Scatterplots, for the uninitiated, are basically two dimensional charts that allow users to see the relationship between two elements – say, hits on one axis and runs on the other. They can be a great tool for quickly spotting correlations between elements (e.g.- are more hits consistently associated with more runs over the course of a season). In Orange, we have the luxury of adding 3rd and 4th elements to the picture, using the color of the markers, as well as the size of each marker. Here's an example, using BB and HR on the axes, and wins for the size and runs for the color of the markers.
Note that the sizes of the circles are not proportional to the number of wins, but rather scale according to the range of the data. This is helpful in spotting patterns, but could be considered a distortion if one adheres closely to Edward Tufte's advice.
The scatterplot enables us to spot some easy correlations; notice that virtually all of the teams with high walk totals (x-axis) are also big winners – the Yankees, Rays, Braves, and Red Sox were all at 89 or more wins for the season. So apparently, with the exception of the Diamondbacks, walks were a good predictor of wins (we're not accounting for the pitching side of the equation here, which derailed the Diamondbacks).
On the Y-axis, home runs also appear to have a positive relationship to wins, although perhaps slightly less than walks. And woe be to any team with low positions on both axes – this is where the worst teams in baseball wound up in 2010, including the 57 win Pirates, the 61 win Mariners, and the 66 win Orioles.
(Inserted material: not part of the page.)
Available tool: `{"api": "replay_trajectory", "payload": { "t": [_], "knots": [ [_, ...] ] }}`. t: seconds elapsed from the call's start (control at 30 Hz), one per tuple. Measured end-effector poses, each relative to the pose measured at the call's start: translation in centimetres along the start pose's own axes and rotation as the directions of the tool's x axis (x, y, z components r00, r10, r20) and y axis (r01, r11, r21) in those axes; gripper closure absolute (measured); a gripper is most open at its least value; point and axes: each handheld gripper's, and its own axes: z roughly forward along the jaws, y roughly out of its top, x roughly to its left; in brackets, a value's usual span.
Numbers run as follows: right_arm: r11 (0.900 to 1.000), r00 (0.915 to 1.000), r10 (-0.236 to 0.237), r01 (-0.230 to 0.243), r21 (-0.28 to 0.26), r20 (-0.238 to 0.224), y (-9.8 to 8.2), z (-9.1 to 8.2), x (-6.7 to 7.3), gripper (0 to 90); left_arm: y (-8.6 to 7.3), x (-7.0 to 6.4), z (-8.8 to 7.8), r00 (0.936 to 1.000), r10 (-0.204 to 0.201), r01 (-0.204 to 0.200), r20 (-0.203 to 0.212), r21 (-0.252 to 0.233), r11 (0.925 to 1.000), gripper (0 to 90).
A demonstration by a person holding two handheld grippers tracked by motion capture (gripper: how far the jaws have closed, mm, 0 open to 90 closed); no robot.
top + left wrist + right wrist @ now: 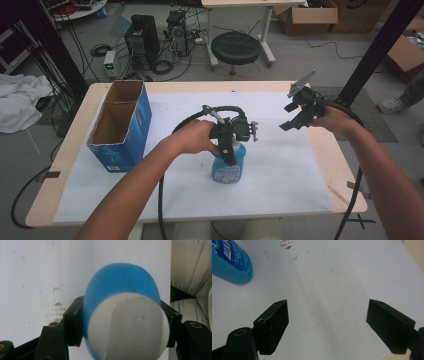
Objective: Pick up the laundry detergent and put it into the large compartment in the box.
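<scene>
One grab done: left gripper (228,150) clamped on blue bottle (228,167); right gripper (299,116) open at 2 o'clock; lift and placement pending

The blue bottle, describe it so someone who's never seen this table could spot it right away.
On the white sheet covering the table, look near the middle, right of the open blue box. The blue bottle stands upright there, white-topped, with the left gripper shut on it.

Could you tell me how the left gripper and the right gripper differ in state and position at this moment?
The left gripper is shut on the blue bottle at mid-table; the right gripper stands open with nothing between its jaws. The left one points down at the bottle, while the right one is held above the white mat, apart from it. Both are black and hand-held.
</scene>
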Motion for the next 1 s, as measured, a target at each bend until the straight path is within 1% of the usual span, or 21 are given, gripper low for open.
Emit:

No on-base ability, coupled with no HR power, seems to be a strong predictor of failure, even without knowing anything about pitching for these teams.
Let's change the axes for another view; we'll focus on defense in this case, putting Errors on the x-axis and double plays on the Y.
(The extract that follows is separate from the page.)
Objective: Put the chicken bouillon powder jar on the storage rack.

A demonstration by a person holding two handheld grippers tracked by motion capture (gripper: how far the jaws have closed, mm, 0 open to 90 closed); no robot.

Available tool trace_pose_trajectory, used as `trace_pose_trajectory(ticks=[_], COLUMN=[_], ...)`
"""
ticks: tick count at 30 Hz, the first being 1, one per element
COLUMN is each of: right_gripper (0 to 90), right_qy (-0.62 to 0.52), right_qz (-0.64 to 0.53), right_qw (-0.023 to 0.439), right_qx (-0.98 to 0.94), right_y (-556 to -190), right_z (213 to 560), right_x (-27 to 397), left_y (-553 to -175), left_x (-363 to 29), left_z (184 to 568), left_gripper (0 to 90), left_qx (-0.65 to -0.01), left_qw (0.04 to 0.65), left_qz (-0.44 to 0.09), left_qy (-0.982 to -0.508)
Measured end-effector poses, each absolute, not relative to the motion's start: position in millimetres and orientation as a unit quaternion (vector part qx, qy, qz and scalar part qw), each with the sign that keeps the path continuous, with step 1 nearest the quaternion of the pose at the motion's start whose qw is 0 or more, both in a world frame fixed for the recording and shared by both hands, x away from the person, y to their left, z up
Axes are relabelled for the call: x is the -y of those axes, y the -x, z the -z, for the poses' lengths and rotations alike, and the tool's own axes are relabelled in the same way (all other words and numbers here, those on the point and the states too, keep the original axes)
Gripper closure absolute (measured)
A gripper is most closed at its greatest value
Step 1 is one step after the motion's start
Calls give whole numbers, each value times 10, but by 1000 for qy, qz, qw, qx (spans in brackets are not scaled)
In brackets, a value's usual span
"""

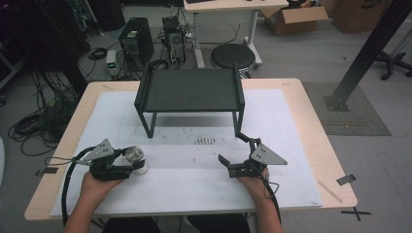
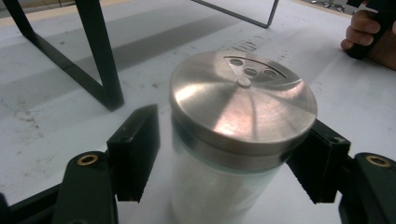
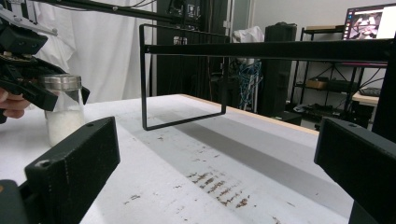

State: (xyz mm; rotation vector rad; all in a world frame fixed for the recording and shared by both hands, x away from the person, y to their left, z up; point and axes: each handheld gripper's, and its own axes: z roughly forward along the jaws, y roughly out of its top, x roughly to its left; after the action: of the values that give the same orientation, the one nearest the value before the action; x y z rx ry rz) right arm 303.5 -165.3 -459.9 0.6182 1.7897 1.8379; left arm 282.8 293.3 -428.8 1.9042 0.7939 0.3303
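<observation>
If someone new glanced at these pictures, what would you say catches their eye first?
Probably the glass shaker with its shiny metal lid, standing on the white mat near the table's left front, between the jaws of the left gripper; one jaw looks against it, the other a little off. Next comes the black metal stand at the table's middle back. The right gripper waits open and empty at the right front.

No readable text, label, brand or number on anything in view
</observation>
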Motion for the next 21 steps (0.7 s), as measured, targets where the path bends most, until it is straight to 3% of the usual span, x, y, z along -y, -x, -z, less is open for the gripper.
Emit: trace_pose_trajectory(ticks=[8,21], right_gripper=[0,0], right_qy=[-227,-227], right_qz=[-675,-675], right_qw=[248,249], right_qx=[-657,-657], right_y=[-3035,-3033], right_z=[4600,4599], right_x=[1654,1652], left_y=[-2814,-2791], left_x=[-2910,-2874], left_z=[4302,4254], left_gripper=[405,430], left_qx=[-323,-322], left_qw=[501,497], left_qz=[-139,-153], left_qy=[-791,-792])
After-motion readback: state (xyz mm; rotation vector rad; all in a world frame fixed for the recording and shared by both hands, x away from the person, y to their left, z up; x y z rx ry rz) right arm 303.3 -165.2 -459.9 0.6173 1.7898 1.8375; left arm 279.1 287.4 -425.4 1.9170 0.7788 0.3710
Notice any patterns? Our underachieving teams are heavily skewed to the lower right of the chart, committing lots of errors with few double plays. The pattern is perhaps less obvious than in our first example, but it is intuitive. We also see a pair of teams, the Tigers and Braves, who appear to have overcome some of their proneness to errors by turning a lot of double plays. At the other extreme, we see the Giants, with very few double plays but also the fewest errors in MLB, reaching 92 wins in spite of their low run scoring ability. Obviously, pitching helped, but it appears their defense provided relatively error-free support to their mound corps.
Finally, we'll take one more view – home runs (HR) versus home runs allowed (HRA).
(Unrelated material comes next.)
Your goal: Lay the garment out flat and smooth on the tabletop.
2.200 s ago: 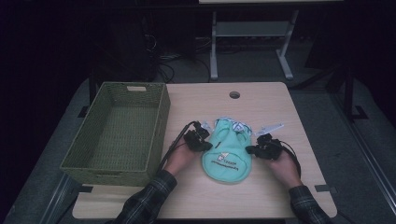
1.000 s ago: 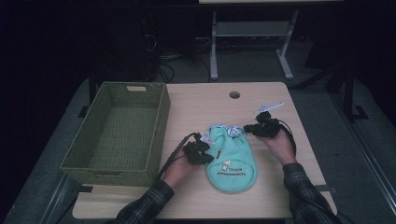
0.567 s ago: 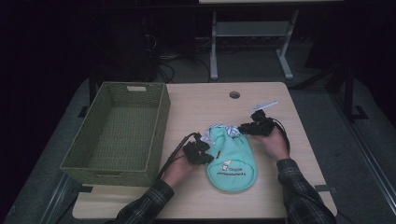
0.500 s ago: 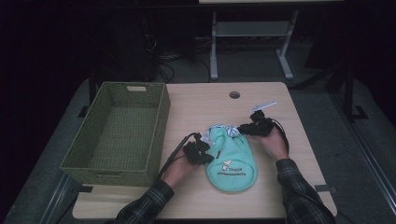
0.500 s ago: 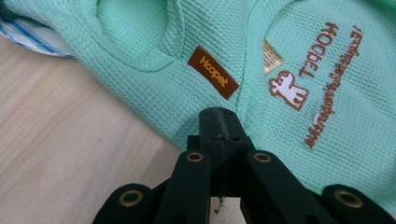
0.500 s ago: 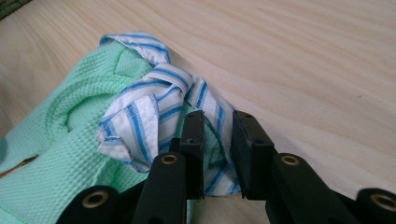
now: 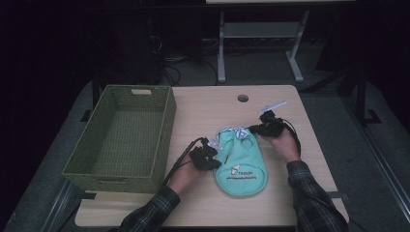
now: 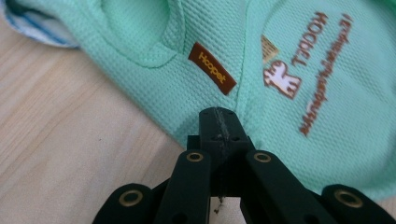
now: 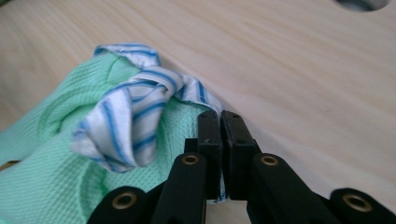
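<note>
You are handling a small mint-green pet shirt (image 7: 240, 162) that lies flat on the wooden table (image 7: 208, 111), just right of the green woven basket (image 7: 121, 135) and between your two hands. It is a soft waffle-knit garment, light and limp, so it will likely sag and fold wherever you lift it and will not hold a shape. It should not be slippery; the textured weave gives the pads something to bite. Nothing about it looks fragile, though the thin blue-and-white striped collar (image 9: 135, 116) may bunch or twist if pulled hard.

Your left gripper (image 8: 218, 126) has its jaws pressed together on the shirt's side edge, close to the sleeve hem. Your right gripper (image 9: 219, 135) has just been closing, and its jaws now stand together with a sliver of the striped trim pinched between them at the neck end of the shirt.

The best holds are the seamed edges: the hem, the sleeve openings and the collar band, where the cloth is doubled and will not slide out. Taking two edges well apart should keep the shirt spread.

As for writing, a small brown woven tag (image 8: 212, 68) reads "Hoopet" in orange thread. On the back, an orange-brown print (image 8: 308, 60) beside a little animal figure seems to read "HOOPET"; the smaller line under it is too blurred to read.
</note>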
Once again, there appears to be a fairly clear distinction, with the lower half of the display littered with the weaker teams that tended to surrender more homers than they hit themselves. Teams with a large positive home run differential (upper left of the chart) tended to have high win totals, although there were a few teams (Phillies, Rangers, Rays) with low differentials who still fared well, due to their strong pitching corps.
These are just a few examples created with Orange; I'll get these and many others out to the Collections page in the site as time permits. In summary, scatterplots, regardless of the user tool, are a great way to quickly view patterns in the underlying data, and the impact on a dependent variable such as wins.